Goal of the exercise. Every line of the listing below is to be duplicated exactly, with the pictures left out.
┄┄┄┄┄┄┄┄┄┄┄┄┄┄┄┄┄┄┄┄
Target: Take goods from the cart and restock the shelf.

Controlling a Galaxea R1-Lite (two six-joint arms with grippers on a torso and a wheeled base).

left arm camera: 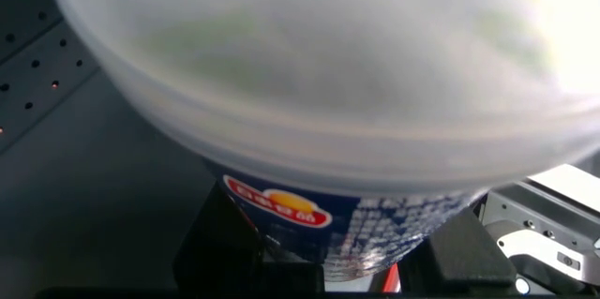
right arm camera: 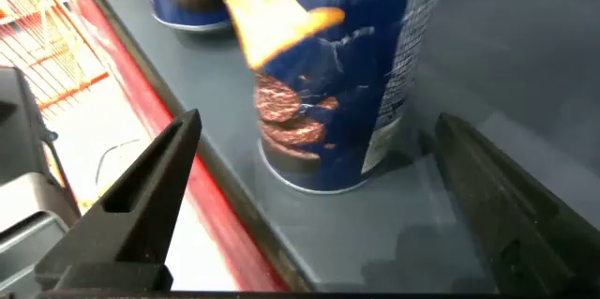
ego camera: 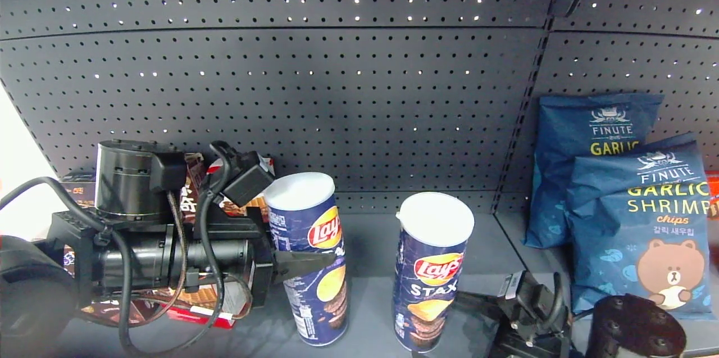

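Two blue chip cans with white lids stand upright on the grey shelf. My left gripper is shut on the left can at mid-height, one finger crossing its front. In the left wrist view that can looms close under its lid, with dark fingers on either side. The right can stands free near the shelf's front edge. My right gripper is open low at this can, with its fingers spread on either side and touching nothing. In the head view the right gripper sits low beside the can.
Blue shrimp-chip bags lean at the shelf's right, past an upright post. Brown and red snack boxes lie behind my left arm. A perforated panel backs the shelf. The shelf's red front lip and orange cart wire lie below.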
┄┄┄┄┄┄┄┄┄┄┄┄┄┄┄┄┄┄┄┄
Task answer.
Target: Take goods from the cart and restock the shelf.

Controlling a Galaxea R1-Lite (two six-joint arms with grippers on a torso and a wheeled base).

left arm camera: 
right arm camera: 
ego camera: 

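Two blue chip cans with white lids stand upright on the grey shelf. My left gripper is shut on the left can at mid-height, one finger crossing its front. In the left wrist view that can looms close under its lid, with dark fingers on either side. The right can stands free near the shelf's front edge. My right gripper is open low at this can, with its fingers spread on either side and touching nothing. In the head view the right gripper sits low beside the can.
Blue shrimp-chip bags lean at the shelf's right, past an upright post. Brown and red snack boxes lie behind my left arm. A perforated panel backs the shelf. The shelf's red front lip and orange cart wire lie below.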

Nothing remains to be added to the exercise.